DESCRIPTION OF THE TASK: Within the entries below, the lines from the one with "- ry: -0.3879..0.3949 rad" through the one with "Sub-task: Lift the" are to be set down exactly, both ends kept.

Collected data:

★ ★ ★

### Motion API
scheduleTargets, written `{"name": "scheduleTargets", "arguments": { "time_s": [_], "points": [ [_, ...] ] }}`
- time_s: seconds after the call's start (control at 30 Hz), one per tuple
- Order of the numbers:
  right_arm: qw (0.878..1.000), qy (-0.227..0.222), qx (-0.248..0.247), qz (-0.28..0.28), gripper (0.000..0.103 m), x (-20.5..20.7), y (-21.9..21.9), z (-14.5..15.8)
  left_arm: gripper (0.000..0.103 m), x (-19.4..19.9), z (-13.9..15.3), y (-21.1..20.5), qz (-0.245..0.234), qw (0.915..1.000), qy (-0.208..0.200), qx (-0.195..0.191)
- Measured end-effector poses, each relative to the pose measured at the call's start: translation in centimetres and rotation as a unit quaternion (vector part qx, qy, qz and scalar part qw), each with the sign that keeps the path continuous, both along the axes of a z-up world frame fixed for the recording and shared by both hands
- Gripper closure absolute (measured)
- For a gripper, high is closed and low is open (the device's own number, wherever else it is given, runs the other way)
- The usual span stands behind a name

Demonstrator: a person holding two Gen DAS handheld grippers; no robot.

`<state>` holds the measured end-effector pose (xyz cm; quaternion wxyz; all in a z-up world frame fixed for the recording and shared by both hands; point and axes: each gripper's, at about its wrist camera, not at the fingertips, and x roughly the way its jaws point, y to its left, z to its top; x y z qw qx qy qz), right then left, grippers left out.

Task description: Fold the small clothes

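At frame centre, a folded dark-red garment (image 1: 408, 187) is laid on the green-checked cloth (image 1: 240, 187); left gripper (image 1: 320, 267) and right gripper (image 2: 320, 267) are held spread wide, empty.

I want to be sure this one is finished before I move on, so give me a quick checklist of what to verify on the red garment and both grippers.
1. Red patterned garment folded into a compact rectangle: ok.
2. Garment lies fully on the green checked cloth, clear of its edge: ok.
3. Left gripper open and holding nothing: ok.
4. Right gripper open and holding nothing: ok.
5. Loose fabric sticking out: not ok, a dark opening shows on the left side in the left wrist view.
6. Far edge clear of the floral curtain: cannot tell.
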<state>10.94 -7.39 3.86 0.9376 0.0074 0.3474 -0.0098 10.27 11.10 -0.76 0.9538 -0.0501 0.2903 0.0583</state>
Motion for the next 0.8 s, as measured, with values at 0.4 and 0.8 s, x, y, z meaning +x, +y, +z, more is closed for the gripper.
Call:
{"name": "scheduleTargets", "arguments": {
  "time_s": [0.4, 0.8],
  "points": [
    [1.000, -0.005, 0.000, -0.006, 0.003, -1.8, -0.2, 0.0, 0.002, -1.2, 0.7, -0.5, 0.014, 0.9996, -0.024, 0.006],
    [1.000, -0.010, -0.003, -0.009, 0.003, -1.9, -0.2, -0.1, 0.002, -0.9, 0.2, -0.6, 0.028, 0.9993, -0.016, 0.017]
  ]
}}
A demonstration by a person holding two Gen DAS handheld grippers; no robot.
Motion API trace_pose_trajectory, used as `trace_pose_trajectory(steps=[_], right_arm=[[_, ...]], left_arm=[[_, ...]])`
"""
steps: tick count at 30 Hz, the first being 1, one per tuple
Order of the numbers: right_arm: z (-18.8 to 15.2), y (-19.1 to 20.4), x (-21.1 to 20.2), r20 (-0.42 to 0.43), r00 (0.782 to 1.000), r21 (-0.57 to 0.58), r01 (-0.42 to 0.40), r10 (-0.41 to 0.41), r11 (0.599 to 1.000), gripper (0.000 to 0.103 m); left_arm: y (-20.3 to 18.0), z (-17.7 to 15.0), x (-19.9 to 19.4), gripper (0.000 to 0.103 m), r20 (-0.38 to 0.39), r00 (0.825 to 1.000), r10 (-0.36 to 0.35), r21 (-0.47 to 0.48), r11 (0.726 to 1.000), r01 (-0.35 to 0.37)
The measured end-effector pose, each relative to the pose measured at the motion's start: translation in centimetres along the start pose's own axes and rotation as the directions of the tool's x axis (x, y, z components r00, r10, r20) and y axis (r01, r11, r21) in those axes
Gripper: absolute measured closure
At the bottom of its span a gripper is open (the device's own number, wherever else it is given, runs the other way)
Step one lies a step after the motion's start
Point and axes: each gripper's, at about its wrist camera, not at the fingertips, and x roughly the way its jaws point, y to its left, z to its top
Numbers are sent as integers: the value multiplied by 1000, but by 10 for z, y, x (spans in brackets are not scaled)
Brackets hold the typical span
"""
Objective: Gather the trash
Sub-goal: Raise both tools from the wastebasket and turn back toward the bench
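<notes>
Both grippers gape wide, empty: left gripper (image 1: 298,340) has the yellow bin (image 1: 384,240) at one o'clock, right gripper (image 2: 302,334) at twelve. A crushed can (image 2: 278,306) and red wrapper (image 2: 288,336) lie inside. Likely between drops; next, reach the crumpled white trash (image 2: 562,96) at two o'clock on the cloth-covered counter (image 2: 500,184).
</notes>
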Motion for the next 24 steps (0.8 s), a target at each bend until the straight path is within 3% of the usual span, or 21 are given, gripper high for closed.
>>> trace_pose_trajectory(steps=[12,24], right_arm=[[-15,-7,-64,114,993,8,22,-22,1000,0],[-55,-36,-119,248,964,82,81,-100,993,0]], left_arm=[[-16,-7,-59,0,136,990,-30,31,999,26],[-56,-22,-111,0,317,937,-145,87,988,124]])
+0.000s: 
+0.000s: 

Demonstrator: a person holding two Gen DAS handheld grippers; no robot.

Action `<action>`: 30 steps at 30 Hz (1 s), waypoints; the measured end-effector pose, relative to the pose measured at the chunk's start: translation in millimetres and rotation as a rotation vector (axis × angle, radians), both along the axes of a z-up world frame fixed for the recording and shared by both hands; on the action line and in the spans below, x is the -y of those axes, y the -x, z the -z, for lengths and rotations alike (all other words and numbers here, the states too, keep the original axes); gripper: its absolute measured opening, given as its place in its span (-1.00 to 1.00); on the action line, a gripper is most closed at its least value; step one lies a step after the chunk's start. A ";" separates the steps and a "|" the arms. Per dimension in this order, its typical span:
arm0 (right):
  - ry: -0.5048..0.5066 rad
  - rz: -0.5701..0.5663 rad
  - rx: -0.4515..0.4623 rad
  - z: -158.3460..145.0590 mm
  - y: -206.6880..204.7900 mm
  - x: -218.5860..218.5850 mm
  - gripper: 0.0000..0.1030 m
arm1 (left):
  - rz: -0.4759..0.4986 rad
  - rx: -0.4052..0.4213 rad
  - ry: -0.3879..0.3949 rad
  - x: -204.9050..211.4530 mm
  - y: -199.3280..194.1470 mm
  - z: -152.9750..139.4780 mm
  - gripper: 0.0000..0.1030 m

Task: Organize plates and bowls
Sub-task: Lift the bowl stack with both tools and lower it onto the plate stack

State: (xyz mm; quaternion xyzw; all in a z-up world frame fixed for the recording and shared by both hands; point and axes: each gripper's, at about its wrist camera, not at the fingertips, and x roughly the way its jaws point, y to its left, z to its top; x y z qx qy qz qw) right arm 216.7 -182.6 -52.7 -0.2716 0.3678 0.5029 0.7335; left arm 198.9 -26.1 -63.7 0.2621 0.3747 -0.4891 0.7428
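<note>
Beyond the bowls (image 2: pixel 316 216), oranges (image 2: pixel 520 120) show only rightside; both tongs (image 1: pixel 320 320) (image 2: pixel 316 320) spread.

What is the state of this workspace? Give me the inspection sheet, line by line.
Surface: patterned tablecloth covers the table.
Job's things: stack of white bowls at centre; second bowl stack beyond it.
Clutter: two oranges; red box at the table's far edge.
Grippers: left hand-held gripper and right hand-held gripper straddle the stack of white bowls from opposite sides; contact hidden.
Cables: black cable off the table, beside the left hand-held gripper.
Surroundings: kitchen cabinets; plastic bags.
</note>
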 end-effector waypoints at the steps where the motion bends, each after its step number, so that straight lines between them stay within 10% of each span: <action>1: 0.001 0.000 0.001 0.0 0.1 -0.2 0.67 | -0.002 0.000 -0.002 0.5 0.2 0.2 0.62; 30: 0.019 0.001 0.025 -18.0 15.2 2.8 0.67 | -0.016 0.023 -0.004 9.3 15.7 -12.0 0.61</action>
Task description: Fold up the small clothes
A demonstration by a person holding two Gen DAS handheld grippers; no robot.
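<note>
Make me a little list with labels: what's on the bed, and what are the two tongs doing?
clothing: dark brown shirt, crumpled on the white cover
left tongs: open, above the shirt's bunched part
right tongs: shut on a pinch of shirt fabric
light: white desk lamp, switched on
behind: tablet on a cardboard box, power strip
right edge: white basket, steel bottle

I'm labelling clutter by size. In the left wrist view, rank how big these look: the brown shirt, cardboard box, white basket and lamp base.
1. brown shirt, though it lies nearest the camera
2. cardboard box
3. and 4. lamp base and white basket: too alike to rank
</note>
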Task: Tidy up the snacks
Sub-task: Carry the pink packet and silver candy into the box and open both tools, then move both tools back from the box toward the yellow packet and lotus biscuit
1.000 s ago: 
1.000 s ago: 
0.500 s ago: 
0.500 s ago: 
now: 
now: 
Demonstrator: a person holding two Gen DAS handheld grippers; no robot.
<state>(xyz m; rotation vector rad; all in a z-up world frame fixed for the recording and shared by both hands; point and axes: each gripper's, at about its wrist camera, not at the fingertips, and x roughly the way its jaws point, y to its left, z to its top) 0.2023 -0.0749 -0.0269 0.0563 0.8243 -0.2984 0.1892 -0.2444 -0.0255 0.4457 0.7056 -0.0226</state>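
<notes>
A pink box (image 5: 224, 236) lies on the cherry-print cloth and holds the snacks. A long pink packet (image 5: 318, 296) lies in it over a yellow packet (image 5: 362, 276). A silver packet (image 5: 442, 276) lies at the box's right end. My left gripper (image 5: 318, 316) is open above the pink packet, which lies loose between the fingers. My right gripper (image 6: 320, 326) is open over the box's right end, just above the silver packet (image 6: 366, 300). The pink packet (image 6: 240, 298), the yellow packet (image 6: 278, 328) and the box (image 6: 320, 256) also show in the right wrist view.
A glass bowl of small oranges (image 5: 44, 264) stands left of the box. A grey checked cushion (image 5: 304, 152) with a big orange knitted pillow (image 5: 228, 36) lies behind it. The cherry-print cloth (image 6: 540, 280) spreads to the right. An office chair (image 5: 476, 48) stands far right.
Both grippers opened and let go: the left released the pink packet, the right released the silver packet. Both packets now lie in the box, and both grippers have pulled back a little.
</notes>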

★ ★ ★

TASK RESPONSE:
  - ry: -0.3879..0.3949 rad
  - x: -204.9050..211.4530 mm
  - y: -199.3280..194.1470 mm
  - z: -152.9750..139.4780 mm
  - gripper: 0.0000..0.1030 m

Task: Organize plates and bowls
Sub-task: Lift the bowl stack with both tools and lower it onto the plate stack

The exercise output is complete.